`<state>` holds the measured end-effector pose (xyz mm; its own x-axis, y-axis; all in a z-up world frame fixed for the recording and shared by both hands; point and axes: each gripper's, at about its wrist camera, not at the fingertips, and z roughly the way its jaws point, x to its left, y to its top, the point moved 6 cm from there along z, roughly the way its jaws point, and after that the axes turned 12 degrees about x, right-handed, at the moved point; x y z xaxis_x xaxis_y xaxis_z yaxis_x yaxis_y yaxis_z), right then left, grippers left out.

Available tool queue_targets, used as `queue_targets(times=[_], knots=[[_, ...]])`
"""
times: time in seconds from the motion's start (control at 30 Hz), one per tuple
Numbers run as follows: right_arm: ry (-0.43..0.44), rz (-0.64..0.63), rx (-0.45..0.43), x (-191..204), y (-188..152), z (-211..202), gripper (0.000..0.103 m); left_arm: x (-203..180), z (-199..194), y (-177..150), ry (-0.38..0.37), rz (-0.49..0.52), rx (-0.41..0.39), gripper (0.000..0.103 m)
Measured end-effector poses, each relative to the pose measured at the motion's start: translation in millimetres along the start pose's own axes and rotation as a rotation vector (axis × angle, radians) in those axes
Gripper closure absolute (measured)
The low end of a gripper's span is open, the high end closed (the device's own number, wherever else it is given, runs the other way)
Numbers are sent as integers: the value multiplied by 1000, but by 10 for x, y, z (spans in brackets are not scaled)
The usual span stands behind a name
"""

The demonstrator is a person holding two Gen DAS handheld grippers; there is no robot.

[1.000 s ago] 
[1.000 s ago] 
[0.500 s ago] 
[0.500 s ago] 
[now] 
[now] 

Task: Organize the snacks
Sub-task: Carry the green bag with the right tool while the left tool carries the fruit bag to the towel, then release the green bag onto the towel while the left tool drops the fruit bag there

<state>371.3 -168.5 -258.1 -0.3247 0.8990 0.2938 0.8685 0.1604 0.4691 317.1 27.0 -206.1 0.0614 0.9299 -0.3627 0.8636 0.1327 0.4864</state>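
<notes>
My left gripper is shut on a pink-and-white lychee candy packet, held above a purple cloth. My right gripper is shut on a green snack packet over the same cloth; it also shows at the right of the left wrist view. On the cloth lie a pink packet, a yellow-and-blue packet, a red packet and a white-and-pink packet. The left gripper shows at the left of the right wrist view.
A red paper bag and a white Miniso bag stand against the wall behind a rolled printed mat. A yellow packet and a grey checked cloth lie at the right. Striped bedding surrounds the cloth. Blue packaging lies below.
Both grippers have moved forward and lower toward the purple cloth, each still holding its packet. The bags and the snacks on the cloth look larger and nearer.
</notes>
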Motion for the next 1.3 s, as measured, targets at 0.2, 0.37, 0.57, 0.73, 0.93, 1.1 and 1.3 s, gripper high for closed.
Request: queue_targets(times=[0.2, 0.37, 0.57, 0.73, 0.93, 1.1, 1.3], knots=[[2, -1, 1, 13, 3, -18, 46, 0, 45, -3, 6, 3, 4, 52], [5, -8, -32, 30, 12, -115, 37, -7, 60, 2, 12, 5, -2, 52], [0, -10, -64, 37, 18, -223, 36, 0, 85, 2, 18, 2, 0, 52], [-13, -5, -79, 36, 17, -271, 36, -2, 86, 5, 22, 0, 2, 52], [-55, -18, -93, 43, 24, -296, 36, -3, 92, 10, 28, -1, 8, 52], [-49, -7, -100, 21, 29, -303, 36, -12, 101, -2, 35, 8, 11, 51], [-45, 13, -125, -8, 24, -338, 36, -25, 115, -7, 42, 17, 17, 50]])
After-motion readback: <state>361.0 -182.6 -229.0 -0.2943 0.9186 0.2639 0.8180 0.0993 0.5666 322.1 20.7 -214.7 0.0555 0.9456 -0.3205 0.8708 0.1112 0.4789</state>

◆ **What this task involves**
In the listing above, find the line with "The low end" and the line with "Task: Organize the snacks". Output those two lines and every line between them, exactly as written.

◆ **Response to this task**
The low end of a gripper's span is open, the high end closed (the device's own number, wherever else it is given, runs the other way)
Numbers are sent as integers: the value multiplied by 1000, but by 10 for x, y, z (spans in brackets are not scaled)
The usual span stands behind a name
"""

The demonstrator is a person holding two Gen DAS handheld grippers; there is no robot.

[1.000 s ago] 
[1.000 s ago] 
[0.500 s ago] 
[0.500 s ago] 
[now] 
[now] 

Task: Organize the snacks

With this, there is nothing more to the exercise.